# TASK TO CARRY OUT:
Without the pictures, print the lines running from the beginning of the material to the line containing "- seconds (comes", both ends included.
*** Opening AVAILABLE RECORDS ***
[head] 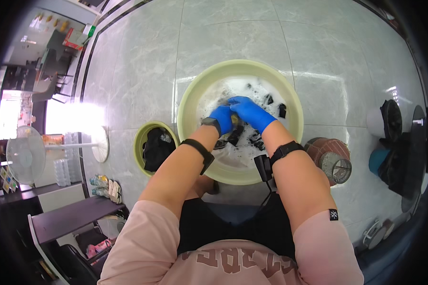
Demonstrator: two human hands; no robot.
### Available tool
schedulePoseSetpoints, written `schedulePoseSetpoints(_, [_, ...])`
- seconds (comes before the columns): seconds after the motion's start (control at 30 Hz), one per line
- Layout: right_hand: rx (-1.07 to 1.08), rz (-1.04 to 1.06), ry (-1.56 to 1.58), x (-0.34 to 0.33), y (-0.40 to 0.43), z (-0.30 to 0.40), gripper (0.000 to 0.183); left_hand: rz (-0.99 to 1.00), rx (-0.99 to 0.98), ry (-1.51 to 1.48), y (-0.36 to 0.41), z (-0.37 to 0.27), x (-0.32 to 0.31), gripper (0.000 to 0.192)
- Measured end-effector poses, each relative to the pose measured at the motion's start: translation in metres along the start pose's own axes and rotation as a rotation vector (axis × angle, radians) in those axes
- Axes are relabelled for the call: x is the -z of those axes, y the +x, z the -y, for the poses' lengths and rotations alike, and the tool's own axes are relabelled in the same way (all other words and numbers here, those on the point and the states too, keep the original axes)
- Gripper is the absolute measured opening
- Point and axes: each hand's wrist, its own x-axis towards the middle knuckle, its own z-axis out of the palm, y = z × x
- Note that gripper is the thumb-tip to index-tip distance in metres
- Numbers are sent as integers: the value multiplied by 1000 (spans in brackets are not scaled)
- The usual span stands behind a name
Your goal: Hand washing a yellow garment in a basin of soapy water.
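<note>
My left hand [224, 118] and my right hand [250, 111], both in blue rubber gloves, meet over a large pale green basin [240, 66]. Between the gloves shows a small yellowish thing [234, 121], too hidden to name; whether the fingers are closed on it I cannot tell. White suds and water [235, 83] fill the basin around my hands. Dark cloth [236, 135] lies in the suds just below the gloves, and smaller black pieces of cloth [282, 110] stick out at the right side. My wrists and forearms bear black straps.
A smaller green basin [138, 146] with black cloth [157, 148] stands left of the large one. Farther left are a standing fan [26, 156] and a dark desk [75, 217]. At right stand a reddish-brown object with a glass-like vessel [331, 167] and bins lined with black bags [392, 121].
</note>
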Motion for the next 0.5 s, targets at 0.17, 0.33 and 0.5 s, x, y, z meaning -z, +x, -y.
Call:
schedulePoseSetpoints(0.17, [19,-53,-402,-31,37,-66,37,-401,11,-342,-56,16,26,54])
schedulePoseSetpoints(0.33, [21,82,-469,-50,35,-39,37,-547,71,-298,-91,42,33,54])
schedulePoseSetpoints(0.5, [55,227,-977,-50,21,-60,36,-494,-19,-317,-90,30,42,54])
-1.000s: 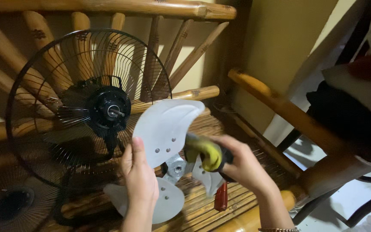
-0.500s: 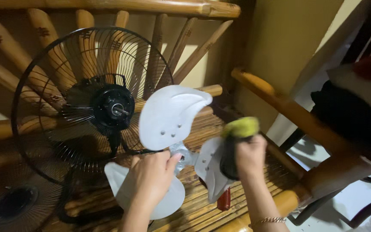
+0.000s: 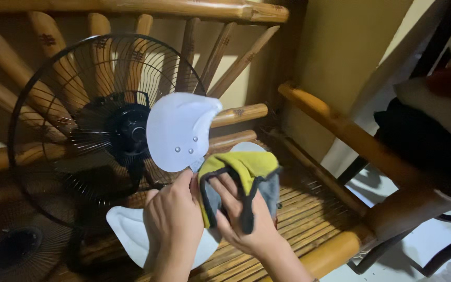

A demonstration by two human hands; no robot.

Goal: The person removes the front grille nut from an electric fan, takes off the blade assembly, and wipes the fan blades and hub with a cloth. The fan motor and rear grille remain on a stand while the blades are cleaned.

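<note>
Two bare hands work on a white plastic fan blade assembly held above a bamboo bench. One broad, curved blade stands upright in front of the fan, its smooth matte surface marked by three small rivets near the base; a second blade hangs low behind the left wrist, and the rim of a third shows just above the cloth. The left hand has its grip clamped on the assembly at the hub, thumb raised against the base of the upright blade. The right hand lies flat with fingers spread, its grip pressed onto a folded cleaning cloth, soft and napped, yellow-green on one face, grey on the other, with a dark stitched edge. The cloth covers the hub and much of the right-hand blade.

Just behind the blades stands a black wire fan guard, round, with thin radial spokes around a black motor housing. The bench is of glossy, honey-coloured bamboo poles, with a slatted seat and fanned back rails. A second round grille lies dark at lower left.
</note>
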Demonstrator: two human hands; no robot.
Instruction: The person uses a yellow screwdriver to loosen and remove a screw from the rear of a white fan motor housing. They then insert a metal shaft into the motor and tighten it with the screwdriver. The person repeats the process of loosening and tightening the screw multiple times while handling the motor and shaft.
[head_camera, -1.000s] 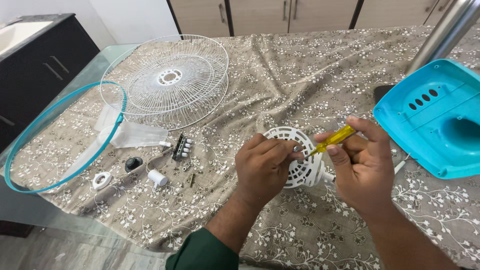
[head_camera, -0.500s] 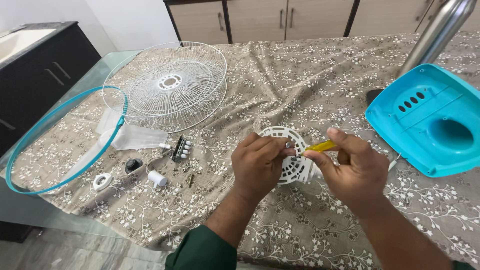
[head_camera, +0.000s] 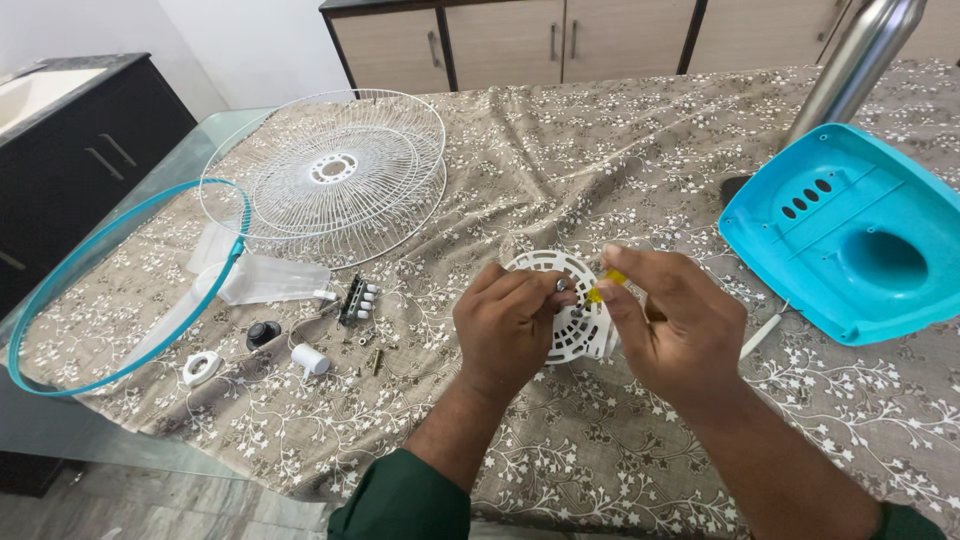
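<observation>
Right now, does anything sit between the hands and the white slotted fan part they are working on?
Nothing visible does. The left hand already grips the white slotted part, and the right hand holds a yellow-handled tool at it. The small loose parts lie apart, further left.

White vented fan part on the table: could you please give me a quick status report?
Left hand steadies white vented part. Right hand holds yellow-handled screwdriver at it. Loose screws lie apart, left.

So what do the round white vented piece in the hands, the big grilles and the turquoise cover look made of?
The white vented piece looks like moulded plastic: matte, with thick slotted ribs. The grilles appear to be thin metal wire with a white coating, though the coating hides the metal itself. The turquoise cover looks like smooth, slightly glossy moulded plastic, with clean punched slots.
</observation>
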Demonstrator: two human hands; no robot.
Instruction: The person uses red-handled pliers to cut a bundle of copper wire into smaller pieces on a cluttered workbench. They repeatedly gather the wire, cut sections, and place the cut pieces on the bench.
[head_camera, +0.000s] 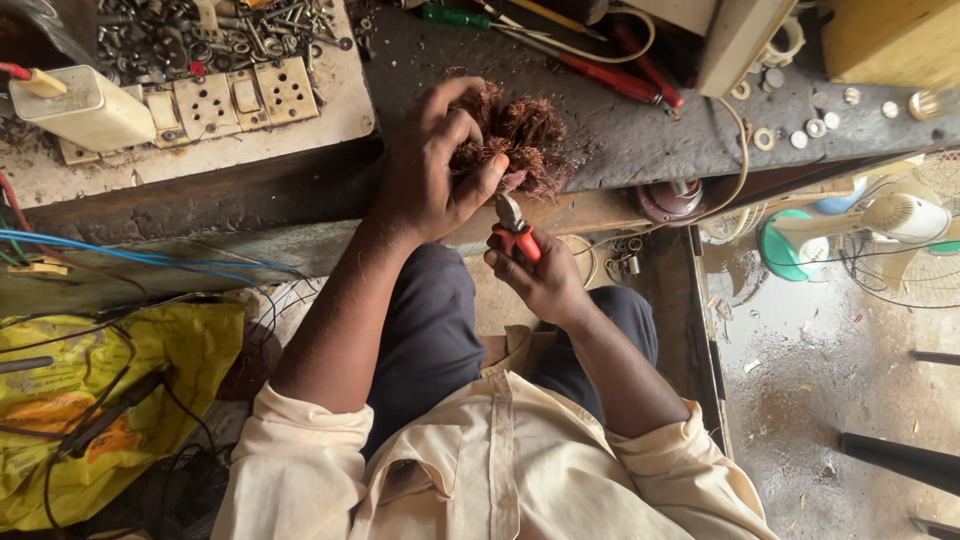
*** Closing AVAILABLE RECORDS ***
# WRITTEN SOLUTION:
[head] 
Demonstrator: two human hands; no robot.
### Available tool
schedulePoseSetpoints, written `schedulePoseSetpoints(_, [_, ...])`
- seconds (comes before the columns): seconds after the motion's start (control at 30 Hz), one per line

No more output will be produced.